Along with worldwide share market falls, the immediate effect of the Dubai default has been a surge in the insurance costs for national borrowings, especially by poorer countries. That cost is represented in the price of credit default swaps (CDS) on government bond issues. Greek CDS costs in particular have skyrocketed, raising fears that Greece, with public debt levels at a staggering 130 percent of GDP, will follow Dubai within weeks. CDS costs for Hungary have also soared since Wednesday, and there have been CDS price increases of about 11 percent for Malaysia, South Korea and Qatar.
These developments are by no means unforseen. Rather, the Dubai default is a lit match for ready-to-burn tinder, namely global sovereign debt levels. The key response of capitalist institutions to the global financial crisis has been to transform the toxic debts and unsustainable borrowings of private institutions into public debt via bail outs, guarantees and other stop-gap mechanisms. According to new estimates by Moody’s, the credit rating agency, the total stock of sovereign debt worldwide will have risen by nearly 50 percent between 2007 and 2010 to $15.3 trillion.
This ballooning of sovereign debt has been so fast and so immense that there is little chance of debtor governments, mired in unemployment and low growth, repaying either in the short or long term. As borrowing costs increase because of the perception of increased default risk (also called ‘long tail’ risk), the situation for indebted countries becomes worse. Global funds available for such borrowings are also drying up. While Greece, Hungary, Latvia, Estonia and Turkey are at the top of the global watchlist, default is also an eventual likelihood for the United States, which has public debts of $12 trillion. The key difference between the United States and smaller states, in this regard, is that the US is currently deemed by its bondholders, including the Chinese government, as ‘too big to fail’.

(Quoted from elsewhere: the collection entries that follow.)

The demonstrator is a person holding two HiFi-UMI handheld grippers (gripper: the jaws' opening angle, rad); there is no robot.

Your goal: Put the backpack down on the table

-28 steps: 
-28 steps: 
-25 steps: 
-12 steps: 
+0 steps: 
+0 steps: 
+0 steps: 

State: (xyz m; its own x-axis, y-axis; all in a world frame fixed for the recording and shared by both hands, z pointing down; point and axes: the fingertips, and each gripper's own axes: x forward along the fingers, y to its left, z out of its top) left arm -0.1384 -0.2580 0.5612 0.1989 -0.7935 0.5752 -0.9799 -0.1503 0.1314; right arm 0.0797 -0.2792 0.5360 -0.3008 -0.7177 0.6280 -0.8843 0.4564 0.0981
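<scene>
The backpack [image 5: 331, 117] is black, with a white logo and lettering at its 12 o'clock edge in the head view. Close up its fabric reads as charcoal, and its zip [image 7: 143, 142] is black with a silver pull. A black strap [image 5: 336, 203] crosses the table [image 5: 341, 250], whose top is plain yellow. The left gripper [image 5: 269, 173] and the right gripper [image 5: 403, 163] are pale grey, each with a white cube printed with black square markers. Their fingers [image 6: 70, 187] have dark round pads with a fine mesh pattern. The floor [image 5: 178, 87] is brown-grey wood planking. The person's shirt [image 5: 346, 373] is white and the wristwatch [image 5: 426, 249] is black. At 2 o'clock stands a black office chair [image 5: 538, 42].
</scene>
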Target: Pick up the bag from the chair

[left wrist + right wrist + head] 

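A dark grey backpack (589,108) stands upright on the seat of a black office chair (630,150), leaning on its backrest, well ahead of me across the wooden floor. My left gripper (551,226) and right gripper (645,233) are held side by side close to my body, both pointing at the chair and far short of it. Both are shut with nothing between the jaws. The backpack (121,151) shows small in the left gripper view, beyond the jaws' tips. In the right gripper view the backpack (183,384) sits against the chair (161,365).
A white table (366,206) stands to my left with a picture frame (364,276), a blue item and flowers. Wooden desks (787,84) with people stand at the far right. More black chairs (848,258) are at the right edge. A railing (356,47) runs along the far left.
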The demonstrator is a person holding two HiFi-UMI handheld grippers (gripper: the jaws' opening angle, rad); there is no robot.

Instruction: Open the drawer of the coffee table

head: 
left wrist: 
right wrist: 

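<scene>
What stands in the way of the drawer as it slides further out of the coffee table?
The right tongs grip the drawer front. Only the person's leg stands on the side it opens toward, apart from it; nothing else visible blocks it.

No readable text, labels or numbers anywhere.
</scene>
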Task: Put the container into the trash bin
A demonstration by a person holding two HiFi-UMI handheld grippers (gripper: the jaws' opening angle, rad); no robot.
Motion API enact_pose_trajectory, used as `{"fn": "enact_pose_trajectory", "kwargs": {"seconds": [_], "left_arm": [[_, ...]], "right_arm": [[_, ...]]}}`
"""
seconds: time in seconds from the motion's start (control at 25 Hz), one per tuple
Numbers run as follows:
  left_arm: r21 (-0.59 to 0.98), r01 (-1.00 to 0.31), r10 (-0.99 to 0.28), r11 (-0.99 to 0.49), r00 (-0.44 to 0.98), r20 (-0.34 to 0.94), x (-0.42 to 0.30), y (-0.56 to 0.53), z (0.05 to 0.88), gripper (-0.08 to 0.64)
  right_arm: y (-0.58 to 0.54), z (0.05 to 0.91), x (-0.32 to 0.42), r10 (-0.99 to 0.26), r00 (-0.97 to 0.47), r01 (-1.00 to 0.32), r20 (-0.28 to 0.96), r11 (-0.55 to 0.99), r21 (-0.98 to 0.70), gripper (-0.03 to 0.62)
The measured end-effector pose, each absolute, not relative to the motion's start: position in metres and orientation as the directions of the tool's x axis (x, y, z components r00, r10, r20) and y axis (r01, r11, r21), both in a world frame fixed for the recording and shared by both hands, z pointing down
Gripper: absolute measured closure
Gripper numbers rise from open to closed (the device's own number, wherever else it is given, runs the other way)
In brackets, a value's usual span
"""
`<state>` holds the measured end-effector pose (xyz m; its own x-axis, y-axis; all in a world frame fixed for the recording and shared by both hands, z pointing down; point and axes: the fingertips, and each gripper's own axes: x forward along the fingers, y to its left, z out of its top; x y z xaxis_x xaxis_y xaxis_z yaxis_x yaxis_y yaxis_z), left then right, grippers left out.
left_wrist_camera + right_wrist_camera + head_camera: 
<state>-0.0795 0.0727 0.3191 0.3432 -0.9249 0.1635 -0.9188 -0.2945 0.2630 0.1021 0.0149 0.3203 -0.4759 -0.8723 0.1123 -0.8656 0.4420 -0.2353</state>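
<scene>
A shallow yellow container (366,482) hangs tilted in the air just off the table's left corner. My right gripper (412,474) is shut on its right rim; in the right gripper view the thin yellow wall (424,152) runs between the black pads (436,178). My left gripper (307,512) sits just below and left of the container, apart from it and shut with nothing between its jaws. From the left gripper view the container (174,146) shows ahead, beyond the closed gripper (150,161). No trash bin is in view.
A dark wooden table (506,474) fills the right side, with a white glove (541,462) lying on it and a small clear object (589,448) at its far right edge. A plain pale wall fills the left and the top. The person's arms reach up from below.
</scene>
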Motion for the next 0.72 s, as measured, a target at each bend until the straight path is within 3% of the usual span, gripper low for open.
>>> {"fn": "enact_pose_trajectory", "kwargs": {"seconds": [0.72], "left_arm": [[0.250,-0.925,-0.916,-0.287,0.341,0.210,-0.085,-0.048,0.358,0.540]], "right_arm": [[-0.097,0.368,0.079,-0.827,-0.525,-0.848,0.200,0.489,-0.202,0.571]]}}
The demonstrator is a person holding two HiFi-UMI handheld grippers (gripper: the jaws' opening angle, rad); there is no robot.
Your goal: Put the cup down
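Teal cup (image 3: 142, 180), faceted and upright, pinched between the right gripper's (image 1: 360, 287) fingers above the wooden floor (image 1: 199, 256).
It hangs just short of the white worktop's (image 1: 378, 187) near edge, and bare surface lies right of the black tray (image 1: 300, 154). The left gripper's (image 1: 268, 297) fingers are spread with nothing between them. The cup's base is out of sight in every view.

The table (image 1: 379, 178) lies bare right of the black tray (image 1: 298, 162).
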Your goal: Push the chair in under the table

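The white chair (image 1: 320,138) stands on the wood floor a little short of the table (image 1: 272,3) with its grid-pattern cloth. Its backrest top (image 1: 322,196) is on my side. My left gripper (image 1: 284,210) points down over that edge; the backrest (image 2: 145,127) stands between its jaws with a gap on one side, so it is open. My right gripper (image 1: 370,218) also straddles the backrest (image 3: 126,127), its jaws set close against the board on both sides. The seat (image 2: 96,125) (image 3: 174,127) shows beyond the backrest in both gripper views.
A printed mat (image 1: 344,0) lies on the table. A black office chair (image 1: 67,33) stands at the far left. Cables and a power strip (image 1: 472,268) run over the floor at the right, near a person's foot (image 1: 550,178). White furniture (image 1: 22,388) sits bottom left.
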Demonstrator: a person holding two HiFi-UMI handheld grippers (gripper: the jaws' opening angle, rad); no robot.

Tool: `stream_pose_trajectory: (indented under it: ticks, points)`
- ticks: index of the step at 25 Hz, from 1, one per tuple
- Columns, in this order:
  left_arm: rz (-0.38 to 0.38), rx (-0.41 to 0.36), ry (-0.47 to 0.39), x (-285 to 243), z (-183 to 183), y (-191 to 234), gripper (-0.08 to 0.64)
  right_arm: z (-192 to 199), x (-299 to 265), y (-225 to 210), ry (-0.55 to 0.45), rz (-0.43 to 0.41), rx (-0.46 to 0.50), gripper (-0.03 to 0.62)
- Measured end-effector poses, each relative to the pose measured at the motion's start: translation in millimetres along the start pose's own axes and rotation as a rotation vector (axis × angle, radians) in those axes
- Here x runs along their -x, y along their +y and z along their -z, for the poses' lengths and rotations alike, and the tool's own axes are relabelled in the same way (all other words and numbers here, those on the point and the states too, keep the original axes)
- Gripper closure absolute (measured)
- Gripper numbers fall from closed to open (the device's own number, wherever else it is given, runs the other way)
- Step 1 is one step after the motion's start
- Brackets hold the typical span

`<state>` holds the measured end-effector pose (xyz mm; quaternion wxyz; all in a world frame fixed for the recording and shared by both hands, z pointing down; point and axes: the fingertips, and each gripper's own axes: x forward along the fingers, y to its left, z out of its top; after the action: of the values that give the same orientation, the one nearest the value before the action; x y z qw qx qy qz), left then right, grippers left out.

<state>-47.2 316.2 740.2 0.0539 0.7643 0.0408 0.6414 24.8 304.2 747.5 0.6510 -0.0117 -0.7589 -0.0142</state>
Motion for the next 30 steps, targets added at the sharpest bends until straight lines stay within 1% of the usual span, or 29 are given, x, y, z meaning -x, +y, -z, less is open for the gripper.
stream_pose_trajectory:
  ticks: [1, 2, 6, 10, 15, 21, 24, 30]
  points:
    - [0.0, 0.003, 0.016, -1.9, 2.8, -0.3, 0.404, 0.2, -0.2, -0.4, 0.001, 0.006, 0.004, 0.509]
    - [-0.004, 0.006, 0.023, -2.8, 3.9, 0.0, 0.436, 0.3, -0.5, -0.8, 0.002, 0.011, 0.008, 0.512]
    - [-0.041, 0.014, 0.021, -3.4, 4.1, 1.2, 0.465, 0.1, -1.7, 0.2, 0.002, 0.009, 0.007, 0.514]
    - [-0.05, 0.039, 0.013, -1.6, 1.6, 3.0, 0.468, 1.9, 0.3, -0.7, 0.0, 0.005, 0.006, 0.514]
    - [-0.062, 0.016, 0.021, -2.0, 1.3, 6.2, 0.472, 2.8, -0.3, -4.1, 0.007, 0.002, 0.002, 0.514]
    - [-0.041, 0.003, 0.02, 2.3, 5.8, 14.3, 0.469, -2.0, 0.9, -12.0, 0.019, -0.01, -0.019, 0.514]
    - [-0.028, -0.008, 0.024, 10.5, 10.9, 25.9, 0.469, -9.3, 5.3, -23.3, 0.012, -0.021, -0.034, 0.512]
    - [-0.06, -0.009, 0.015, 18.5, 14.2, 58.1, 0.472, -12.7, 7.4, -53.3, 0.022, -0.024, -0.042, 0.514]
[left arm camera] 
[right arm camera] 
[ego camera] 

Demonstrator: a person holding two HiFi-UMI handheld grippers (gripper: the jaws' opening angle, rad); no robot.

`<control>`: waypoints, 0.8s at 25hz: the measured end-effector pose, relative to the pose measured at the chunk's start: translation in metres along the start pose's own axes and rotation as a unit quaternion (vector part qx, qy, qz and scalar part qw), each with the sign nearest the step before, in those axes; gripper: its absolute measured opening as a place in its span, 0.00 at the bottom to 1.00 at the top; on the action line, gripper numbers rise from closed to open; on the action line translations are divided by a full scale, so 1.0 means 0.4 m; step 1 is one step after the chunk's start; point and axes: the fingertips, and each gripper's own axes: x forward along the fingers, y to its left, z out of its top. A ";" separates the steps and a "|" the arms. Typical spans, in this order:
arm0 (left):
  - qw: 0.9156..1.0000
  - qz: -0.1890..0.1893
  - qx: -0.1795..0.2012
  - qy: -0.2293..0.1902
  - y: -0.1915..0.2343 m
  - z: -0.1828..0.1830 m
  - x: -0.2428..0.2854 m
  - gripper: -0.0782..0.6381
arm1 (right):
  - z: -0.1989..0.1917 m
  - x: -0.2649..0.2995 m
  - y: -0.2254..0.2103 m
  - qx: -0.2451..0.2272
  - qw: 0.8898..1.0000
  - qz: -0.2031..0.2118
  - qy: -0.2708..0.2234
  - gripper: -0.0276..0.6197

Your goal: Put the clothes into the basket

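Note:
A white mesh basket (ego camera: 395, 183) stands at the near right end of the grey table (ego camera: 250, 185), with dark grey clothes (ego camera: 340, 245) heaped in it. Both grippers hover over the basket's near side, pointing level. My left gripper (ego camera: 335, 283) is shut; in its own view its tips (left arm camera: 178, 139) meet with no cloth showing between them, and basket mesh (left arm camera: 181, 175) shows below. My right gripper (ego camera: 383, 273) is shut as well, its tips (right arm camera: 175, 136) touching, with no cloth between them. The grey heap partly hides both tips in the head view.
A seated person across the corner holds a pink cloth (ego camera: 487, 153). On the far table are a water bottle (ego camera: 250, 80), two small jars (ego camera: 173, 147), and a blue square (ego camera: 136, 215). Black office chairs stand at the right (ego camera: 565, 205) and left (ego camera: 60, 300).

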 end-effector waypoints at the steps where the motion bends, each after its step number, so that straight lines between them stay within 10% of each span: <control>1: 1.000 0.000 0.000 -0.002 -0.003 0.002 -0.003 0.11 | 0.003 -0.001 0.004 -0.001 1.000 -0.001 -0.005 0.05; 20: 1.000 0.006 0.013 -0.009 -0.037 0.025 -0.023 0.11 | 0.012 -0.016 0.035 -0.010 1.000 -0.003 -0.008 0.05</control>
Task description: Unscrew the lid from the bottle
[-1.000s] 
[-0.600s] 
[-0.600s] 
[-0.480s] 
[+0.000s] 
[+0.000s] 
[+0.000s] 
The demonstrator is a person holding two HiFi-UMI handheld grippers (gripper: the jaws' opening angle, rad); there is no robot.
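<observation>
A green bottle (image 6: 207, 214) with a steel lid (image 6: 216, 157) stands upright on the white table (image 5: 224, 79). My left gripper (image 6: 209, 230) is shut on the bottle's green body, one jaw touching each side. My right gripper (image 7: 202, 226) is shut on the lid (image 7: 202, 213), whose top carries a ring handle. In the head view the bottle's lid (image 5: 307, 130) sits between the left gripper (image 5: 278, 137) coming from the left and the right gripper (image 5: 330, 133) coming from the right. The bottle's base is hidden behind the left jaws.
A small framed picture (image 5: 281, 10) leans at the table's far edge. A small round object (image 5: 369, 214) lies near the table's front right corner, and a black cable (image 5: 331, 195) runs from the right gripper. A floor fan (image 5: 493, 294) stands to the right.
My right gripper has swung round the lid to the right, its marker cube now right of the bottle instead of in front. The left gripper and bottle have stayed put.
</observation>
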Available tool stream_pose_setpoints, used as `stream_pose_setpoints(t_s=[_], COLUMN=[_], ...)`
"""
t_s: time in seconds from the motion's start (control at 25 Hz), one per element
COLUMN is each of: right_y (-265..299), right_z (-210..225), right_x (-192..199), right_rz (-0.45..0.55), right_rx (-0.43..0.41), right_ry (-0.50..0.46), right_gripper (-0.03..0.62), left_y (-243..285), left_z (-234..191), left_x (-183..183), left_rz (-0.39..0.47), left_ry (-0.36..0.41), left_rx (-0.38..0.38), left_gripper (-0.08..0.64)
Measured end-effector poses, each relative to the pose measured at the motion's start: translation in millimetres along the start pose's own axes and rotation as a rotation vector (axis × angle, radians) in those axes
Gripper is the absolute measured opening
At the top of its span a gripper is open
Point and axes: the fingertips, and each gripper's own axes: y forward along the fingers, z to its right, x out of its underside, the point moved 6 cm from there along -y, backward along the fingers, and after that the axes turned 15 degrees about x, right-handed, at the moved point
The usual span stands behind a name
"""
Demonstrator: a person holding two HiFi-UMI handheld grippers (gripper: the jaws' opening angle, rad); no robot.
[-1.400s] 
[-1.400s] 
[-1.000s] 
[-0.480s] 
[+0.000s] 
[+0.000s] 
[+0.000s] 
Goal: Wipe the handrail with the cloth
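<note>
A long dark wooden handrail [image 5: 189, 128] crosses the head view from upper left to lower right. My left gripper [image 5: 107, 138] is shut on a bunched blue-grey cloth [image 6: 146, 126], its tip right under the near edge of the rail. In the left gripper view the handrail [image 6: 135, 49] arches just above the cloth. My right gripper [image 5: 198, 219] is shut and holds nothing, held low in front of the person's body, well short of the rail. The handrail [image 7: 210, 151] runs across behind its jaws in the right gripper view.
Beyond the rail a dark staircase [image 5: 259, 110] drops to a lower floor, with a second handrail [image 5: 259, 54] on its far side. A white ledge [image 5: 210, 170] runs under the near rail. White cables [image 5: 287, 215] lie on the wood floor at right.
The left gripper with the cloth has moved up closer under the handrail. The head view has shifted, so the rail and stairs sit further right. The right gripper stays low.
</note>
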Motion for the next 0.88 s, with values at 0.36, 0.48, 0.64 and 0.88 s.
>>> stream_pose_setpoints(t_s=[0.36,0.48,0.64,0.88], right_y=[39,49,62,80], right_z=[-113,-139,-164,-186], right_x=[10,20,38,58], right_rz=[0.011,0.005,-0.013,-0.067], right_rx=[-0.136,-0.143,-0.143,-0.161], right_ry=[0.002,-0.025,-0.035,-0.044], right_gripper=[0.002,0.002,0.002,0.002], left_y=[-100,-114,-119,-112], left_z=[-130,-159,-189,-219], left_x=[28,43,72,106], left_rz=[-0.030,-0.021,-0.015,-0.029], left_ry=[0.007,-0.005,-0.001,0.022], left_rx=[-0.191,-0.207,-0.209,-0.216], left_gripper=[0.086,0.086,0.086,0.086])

The Dubai default also pierces claims that allegedly well-managed and well-regulated national portions of the world economy can escape the effects and aftershocks of the financial crisis. Government and the corporate press have claimed that Australia, for example, is immune. But it is now likely that DP World’s Australian ports—a substantial piece of that country’s infrastructure, currently worth $1.5 billion—will have to be sold in the near future. Early reports indicate that there is unlikely to be strong interest and there may be no buyers. Few local companies have funds of that scale to invest in what is now, in the context of an uncertain future for global trade, a very risky asset.